=== Section Start ===
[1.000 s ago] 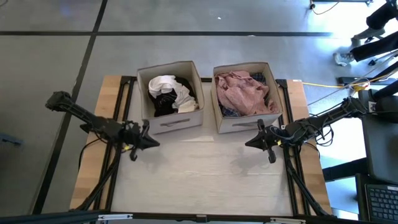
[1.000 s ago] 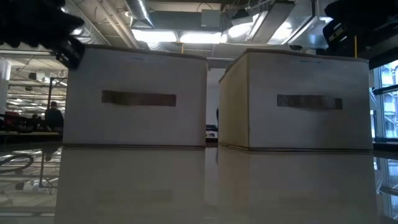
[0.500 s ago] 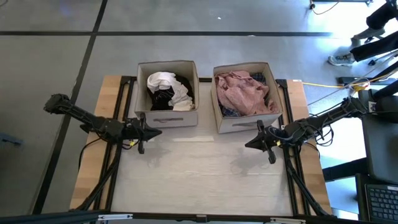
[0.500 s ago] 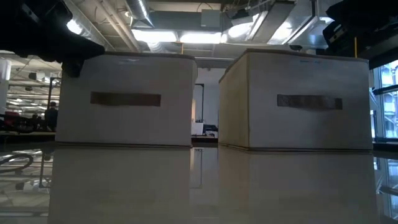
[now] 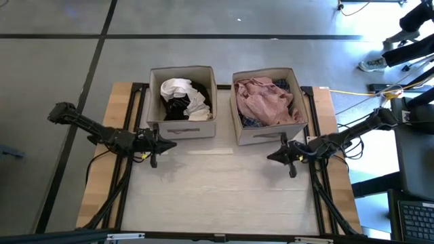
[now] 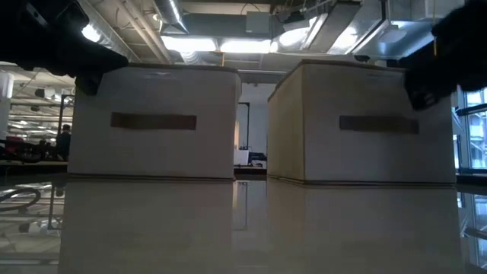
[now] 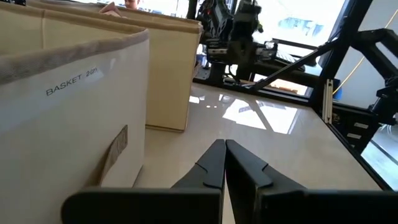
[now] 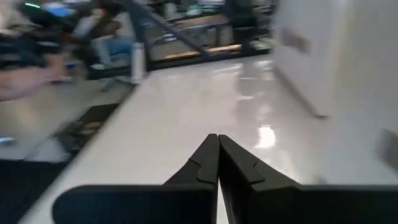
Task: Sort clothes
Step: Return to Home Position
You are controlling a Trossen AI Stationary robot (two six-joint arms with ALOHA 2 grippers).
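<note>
Black and white clothes [image 5: 182, 98] lie in the left beige box [image 5: 203, 130]. Dusty-pink clothes [image 5: 268, 102] with a bit of blue plaid [image 5: 249, 123] lie in the right beige box [image 5: 271, 135]. My left gripper [image 5: 171, 144] is shut and empty, low over the table just in front of the left box's front wall [image 7: 93, 124]. My right gripper [image 5: 271, 156] is shut and empty, low in front of the right box's near right corner. Both boxes stand on their bases in the low view [image 6: 156, 122] [image 6: 365, 122].
The pale tabletop [image 5: 224, 190] in front of the boxes lies open. Black frame rails [image 5: 135, 108] run along the table's left and right sides. A narrow gap [image 6: 251, 144] separates the two boxes. People and equipment show in the room beyond the table.
The left box has turned square to the table's edge and slid a little toward the far left. My left gripper has gone toward the far edge, up to the box's front. My right arm has come lower in the low view; its gripper stays shut.
</note>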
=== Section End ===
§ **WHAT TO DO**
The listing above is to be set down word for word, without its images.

§ **TASK SOLUTION**
[1.000 s ago] 
[1.000 s ago] 
[0.500 s ago] 
[0.500 s ago] 
[now] 
[now] 
[now] 
[now] 
Task: Sort clothes
Step: Return to Home Position
You are controlling a Trossen AI Stationary robot (two six-joint arms with ALOHA 2 grippers).
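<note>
Black and white clothes [image 5: 182, 98] lie in the left beige box [image 5: 203, 130]. Dusty-pink clothes [image 5: 268, 102] with a bit of blue plaid [image 5: 249, 123] lie in the right beige box [image 5: 271, 135]. My left gripper [image 5: 171, 144] is shut and empty, low over the table just in front of the left box's front wall [image 7: 93, 124]. My right gripper [image 5: 271, 156] is shut and empty, low in front of the right box's near right corner. Both boxes stand on their bases in the low view [image 6: 156, 122] [image 6: 365, 122].
The pale tabletop [image 5: 224, 190] in front of the boxes lies open. Black frame rails [image 5: 135, 108] run along the table's left and right sides. A narrow gap [image 6: 251, 144] separates the two boxes. People and equipment show in the room beyond the table.
The left box has turned square to the table's edge and slid a little toward the far left. My left gripper has gone toward the far edge, up to the box's front. My right arm has come lower in the low view; its gripper stays shut.
</note>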

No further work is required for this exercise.